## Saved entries
★ ★ ★

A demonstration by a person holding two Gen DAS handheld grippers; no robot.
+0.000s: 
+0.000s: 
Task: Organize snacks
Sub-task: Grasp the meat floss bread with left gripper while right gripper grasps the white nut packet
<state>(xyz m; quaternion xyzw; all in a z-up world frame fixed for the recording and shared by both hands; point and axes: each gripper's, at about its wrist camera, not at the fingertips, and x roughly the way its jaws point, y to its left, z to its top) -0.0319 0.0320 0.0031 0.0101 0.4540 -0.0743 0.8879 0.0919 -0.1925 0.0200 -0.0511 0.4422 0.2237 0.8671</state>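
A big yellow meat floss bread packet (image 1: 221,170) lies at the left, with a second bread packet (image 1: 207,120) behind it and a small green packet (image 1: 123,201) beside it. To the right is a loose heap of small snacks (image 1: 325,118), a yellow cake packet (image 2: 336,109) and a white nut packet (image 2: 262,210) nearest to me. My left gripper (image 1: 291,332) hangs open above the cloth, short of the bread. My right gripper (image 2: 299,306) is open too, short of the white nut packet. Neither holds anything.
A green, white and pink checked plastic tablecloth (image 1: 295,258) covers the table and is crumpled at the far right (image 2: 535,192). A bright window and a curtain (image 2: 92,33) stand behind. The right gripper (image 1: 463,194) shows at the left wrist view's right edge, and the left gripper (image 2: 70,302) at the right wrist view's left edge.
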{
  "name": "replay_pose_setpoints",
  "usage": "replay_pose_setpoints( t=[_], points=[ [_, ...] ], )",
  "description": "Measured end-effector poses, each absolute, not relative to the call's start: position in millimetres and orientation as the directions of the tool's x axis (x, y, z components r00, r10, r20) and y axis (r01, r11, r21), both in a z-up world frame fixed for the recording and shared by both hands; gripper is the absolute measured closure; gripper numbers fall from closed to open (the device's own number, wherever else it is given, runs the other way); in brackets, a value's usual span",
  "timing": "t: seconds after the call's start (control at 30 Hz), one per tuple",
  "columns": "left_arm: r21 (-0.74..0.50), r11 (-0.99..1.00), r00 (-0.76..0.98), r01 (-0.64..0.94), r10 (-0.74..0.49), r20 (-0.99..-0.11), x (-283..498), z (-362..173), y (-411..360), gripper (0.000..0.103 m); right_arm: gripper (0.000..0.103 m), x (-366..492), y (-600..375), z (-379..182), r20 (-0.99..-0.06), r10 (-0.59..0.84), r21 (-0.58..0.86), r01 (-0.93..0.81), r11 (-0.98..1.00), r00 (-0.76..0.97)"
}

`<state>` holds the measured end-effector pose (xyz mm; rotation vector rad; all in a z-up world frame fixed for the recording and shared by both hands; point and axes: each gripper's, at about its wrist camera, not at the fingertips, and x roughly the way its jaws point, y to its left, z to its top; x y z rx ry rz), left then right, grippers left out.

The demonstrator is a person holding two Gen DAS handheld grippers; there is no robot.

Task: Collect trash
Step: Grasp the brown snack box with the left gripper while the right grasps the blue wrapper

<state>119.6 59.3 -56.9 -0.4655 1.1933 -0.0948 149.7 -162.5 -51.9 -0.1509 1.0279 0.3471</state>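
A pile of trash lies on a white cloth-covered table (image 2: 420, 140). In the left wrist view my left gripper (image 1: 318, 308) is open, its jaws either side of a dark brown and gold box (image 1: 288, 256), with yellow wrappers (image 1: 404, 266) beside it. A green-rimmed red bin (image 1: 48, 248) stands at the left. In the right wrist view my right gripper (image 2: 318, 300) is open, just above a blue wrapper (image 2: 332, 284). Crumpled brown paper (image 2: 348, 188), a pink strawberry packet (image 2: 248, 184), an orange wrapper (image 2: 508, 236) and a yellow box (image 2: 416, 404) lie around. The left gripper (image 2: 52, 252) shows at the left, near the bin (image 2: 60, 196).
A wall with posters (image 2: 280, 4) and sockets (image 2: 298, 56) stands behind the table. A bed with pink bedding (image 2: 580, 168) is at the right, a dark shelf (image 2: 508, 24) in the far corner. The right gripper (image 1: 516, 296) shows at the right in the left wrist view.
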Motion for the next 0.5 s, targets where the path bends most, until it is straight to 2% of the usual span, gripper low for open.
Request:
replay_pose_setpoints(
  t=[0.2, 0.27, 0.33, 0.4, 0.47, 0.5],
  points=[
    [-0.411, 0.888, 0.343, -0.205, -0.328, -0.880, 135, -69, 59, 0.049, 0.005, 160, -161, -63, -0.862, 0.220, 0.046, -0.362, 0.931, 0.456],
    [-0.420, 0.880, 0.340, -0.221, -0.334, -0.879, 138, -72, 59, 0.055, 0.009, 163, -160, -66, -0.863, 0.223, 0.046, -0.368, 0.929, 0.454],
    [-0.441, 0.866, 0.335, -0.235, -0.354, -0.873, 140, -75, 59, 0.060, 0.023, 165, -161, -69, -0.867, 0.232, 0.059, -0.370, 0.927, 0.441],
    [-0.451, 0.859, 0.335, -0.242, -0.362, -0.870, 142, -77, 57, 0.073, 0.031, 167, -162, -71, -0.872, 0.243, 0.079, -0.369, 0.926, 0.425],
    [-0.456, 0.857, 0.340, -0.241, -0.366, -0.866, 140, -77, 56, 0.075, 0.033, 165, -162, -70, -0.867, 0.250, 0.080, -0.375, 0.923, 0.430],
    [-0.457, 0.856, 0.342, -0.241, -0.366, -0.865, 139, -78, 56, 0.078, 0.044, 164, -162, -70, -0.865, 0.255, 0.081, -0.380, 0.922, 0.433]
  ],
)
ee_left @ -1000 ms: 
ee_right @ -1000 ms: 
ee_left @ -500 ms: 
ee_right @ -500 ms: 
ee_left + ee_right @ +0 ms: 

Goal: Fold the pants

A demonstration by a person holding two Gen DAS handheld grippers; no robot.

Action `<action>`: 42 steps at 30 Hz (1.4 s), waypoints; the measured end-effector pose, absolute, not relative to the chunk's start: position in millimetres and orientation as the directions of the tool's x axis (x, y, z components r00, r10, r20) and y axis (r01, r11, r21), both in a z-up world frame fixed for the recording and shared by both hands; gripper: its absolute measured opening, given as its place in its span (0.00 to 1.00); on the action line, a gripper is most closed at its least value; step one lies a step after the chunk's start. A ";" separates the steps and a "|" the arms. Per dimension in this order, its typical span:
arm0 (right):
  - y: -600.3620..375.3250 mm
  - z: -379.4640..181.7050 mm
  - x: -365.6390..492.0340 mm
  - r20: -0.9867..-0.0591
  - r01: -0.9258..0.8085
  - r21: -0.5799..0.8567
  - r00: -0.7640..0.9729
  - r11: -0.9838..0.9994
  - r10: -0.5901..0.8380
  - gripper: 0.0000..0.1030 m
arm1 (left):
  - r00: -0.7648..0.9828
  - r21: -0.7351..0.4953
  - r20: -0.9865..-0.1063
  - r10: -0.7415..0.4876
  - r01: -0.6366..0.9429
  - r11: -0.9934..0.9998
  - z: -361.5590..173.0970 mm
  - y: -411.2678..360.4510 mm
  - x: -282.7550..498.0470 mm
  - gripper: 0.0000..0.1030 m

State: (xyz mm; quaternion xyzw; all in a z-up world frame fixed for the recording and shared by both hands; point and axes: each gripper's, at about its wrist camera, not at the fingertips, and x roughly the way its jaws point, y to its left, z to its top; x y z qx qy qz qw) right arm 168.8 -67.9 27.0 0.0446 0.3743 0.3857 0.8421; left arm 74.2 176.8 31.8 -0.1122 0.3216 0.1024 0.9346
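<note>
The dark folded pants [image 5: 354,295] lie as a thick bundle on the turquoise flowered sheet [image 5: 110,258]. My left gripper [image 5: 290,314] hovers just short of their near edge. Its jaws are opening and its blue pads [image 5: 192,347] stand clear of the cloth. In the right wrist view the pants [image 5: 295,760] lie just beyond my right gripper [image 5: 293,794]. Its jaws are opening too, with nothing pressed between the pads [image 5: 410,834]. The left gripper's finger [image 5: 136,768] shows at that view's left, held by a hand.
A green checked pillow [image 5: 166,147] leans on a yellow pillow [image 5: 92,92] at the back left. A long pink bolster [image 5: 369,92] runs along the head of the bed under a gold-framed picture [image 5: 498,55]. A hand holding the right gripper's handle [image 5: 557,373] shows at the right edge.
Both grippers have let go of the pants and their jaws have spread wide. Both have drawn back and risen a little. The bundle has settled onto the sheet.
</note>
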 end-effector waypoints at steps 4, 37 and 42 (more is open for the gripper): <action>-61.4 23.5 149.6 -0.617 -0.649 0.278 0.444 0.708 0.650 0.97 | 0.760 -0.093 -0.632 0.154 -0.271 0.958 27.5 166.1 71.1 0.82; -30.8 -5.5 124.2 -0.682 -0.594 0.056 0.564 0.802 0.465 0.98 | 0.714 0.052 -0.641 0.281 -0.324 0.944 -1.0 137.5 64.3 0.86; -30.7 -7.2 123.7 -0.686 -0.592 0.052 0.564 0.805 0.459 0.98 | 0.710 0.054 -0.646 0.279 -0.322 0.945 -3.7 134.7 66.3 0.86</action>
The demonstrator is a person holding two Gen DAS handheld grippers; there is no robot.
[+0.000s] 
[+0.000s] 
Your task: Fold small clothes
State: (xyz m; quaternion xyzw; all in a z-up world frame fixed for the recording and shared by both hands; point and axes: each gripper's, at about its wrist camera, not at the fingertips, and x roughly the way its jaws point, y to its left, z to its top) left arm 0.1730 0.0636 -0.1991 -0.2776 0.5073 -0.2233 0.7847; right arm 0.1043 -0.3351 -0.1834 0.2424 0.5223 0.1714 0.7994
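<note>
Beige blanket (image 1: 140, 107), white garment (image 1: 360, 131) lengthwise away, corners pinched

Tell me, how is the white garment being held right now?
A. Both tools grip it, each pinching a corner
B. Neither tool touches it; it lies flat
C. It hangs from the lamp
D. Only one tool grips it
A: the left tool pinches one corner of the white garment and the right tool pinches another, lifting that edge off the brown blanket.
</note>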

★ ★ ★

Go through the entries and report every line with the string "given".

  "description": "Measured end-effector poses, each absolute, not relative to the call's start: position in millimetres and orientation as the directions of the tool's x axis (x, y, z components r00, r10, r20) and y axis (r01, r11, r21), both in a z-up world frame fixed for the recording and shared by both hands; gripper is the absolute measured closure; gripper numbers fall from closed to open (the device's own number, wherever else it is given, runs the other way); in brackets, a value's usual span",
Action `<action>`: 42 steps at 30 Hz (1.4 s), waypoints; the measured end-effector pose, absolute, not relative to the chunk's start: position in millimetres and orientation as the directions of the tool's x axis (x, y, z components r00, r10, r20) and y axis (r01, r11, r21), both in a z-up world frame fixed for the recording and shared by both hands; gripper: its absolute measured opening, given as its place in its span (0.00 to 1.00); on the action line, a gripper is most closed at its least value; step one lies a step after the chunk's start. A ";" separates the steps and a "|" the arms. Per dimension in this order, its typical span:

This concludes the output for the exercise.